Gwenaëlle était de plus en plus nerveuse. Elle renâclait à progresser dans ce lieu souterrain qui, pour elle, était maudit. Pour la chamane, en effet, tous les corps humains devaient être enterrés dans des tombes ou, à défaut, être incinérés, non sans avoir reçu au préalable des offrandes, et non pas pourrir ainsi, sans hommage, attention ni dignité. Ici, ils se retrouvaient à la merci des esprits malfaisants.

Dans sa langue archaïque, la Celte cria:

- Des esprits en colère! Des esprits qui n’ont pas trouvé le sommeil! Des esprits en gestation… partout! Tout autour! En dessous, au-dessus, là, là et là! Vous ne les entendez pas gémir? Vous ne les sentez pas? Si nous ne partons pas, ils vont se nourrir de nous!
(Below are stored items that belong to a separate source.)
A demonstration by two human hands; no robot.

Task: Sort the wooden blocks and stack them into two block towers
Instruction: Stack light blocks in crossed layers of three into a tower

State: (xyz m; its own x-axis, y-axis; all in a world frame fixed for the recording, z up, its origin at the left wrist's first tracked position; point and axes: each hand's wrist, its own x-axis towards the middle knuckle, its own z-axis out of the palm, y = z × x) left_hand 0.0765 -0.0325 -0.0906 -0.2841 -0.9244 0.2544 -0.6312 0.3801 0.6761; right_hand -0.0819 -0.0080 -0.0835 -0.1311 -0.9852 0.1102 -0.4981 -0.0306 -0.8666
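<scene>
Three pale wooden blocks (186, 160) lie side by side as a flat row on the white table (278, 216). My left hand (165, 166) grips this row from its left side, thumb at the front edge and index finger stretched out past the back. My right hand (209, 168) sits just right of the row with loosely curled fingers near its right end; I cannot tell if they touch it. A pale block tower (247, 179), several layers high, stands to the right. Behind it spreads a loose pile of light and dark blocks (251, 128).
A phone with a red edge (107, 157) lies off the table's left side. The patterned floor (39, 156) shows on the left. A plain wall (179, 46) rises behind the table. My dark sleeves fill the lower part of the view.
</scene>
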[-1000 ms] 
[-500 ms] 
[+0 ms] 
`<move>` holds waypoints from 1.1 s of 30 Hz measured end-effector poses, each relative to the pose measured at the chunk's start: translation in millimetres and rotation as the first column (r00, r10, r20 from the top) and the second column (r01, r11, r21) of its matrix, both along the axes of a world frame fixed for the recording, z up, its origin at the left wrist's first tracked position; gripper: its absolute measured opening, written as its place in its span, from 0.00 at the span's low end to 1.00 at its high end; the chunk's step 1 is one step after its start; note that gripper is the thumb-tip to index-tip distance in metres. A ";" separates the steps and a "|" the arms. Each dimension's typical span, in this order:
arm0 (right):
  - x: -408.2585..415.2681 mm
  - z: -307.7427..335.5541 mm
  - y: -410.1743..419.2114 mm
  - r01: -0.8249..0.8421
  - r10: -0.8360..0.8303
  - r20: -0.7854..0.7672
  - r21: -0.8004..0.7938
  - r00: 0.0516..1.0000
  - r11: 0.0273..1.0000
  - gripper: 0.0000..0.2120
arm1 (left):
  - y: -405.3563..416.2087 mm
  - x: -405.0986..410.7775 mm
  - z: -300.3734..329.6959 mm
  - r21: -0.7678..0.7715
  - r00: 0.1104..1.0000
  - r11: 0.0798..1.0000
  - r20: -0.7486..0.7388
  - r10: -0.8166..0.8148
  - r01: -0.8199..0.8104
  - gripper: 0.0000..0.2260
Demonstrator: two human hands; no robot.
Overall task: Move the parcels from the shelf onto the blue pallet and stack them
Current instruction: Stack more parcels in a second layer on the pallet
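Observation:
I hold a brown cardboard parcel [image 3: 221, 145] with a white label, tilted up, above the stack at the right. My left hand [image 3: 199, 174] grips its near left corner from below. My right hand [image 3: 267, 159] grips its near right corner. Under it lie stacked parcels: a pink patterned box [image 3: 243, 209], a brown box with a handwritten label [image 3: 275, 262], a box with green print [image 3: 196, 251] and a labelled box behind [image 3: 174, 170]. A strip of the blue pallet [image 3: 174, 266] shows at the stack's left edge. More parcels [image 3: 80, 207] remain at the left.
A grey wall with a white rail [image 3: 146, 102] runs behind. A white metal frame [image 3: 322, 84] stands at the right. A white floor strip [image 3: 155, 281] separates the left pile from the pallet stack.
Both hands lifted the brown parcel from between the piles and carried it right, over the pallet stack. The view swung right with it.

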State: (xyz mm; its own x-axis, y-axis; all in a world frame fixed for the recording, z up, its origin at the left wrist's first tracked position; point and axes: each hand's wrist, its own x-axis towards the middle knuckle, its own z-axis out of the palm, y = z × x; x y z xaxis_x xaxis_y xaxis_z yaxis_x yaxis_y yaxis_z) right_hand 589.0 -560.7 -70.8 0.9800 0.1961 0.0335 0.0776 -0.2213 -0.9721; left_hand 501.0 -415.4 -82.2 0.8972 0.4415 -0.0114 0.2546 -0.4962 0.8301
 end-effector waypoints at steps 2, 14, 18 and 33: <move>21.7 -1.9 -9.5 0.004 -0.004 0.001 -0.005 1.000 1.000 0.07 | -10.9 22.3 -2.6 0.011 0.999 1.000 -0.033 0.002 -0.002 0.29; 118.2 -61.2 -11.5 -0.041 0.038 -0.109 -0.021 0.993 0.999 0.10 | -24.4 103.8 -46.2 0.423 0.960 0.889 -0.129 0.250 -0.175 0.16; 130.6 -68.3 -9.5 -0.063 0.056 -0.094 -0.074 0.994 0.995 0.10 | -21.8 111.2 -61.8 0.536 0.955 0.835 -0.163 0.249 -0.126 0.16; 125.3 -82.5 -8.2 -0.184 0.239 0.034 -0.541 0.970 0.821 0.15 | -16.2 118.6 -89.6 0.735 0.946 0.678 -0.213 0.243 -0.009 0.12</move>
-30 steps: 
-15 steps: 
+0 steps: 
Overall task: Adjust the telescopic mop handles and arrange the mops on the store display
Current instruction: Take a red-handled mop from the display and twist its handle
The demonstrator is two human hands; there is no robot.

Affolée, terrorisée, la jeune femme se mit à courir, les yeux exorbités. Pourtant, soudain, elle s’immobilisa brutalement, non pas sous le coup d’une vision dantesque, mais par le rappel mental du commandant Wu. Derrière la porte où se tenait la Celte, se trouvait un laboratoire qui n’aurait pas dépareillé chez le comte Victor Frankenstein. Dans des bassins d’azote liquide, recouverts par des couches de poussière, on devinait des corps flottants, des dizaines et des dizaines de fœtus humains à un stade plus ou moins avancé de développement.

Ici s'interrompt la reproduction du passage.